Switching to Python enabled us to produce one implementation that behaves the same across all platforms. Each command is a wrapper around one or more functions from the Azure SDK for Python, which ensures that developers can build scripts with identical functionality. And consistent command line conventions enable us to provide one set of instructions for all users.

Because Python is easy to distribute for all our platforms, we can provide platform-specific packages that adhere to the correct conventions. On Windows, you can use a regular installer that includes all necessary components. On Linux, we offer packages in our repositories for many distributions, so for example users on Ubuntu can use apt-get; and on macOS we recommend Homebrew.
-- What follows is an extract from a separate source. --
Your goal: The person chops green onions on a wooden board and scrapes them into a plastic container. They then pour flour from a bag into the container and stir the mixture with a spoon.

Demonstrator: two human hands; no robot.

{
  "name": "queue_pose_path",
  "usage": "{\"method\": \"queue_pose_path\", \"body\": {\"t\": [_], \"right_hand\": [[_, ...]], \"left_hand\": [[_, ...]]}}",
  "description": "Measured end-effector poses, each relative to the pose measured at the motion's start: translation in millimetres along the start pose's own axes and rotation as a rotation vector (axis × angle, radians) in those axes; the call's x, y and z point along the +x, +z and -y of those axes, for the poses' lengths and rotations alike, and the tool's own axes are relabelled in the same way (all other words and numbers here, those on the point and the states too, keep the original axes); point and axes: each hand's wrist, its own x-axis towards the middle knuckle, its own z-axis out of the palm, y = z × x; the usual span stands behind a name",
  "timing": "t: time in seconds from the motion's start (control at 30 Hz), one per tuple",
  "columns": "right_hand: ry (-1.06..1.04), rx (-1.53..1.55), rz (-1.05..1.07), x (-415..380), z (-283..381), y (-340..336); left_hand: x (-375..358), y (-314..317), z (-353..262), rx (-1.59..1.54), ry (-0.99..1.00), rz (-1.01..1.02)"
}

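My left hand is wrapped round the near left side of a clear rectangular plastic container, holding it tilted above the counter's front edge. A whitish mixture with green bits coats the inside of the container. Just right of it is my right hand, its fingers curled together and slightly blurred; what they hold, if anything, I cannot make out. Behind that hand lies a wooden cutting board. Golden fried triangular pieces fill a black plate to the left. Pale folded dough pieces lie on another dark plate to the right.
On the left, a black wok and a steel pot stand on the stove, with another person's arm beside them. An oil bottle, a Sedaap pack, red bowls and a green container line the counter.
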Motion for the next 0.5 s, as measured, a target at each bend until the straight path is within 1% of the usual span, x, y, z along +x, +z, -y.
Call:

Adhering to platform conventions gives our users confidence that the software is trustworthy, and Python provides the flexibility to provide it.

Features of the Azure CLI

Thanks to the flexibility of Python and the powerful ecosystem of packages, the Azure CLI supports features such as autocompletion (in shells that support it), persistent credentials, JMESPath result parsing, lazy initialization, network-less unit tests, and more.

Much of this support has been abstracted into an open-source package called Knack, allowing us, or anyone else, to use it for their own command line tools.

Specific to the Azure CLI, we have enabled extensions that can be installed using pip to allow the development of more complex tools, such as self-destruct mode, which allows any resource to be automatically deleted after a certain time using a simple command line argument. Being able to have an ecosystem of extensions empowers our users to develop workflows that fit their preferences.

Because Azure supports several API versions simultaneously, as well as on-premises Azure Stack deployments, the Azure CLI has to be able to adapt its commands to whatever version is it connected to. Thanks to the composable architecture of the tool in Python, we can easily add or remove commands at runtime based on availability. The result is that users are not suggested to use invalid commands or arguments and can freely update the command line tool even when working against older deployments.

Conclusion

Microsoft Azure provides hundreds of services, each providing multiple compatibility versions and many commands. Exposing this complexity through a command-line tool that is responsive, helpful, and easy to use is a challenge.

Developing the Azure CLI in Python enabled us to architect a tool that looks and feels native on all platforms, runs consistently everywhere, performs well enough for interactive use, supports powerful extensibility, and helps our customers be successful no matter what they intend to achieve.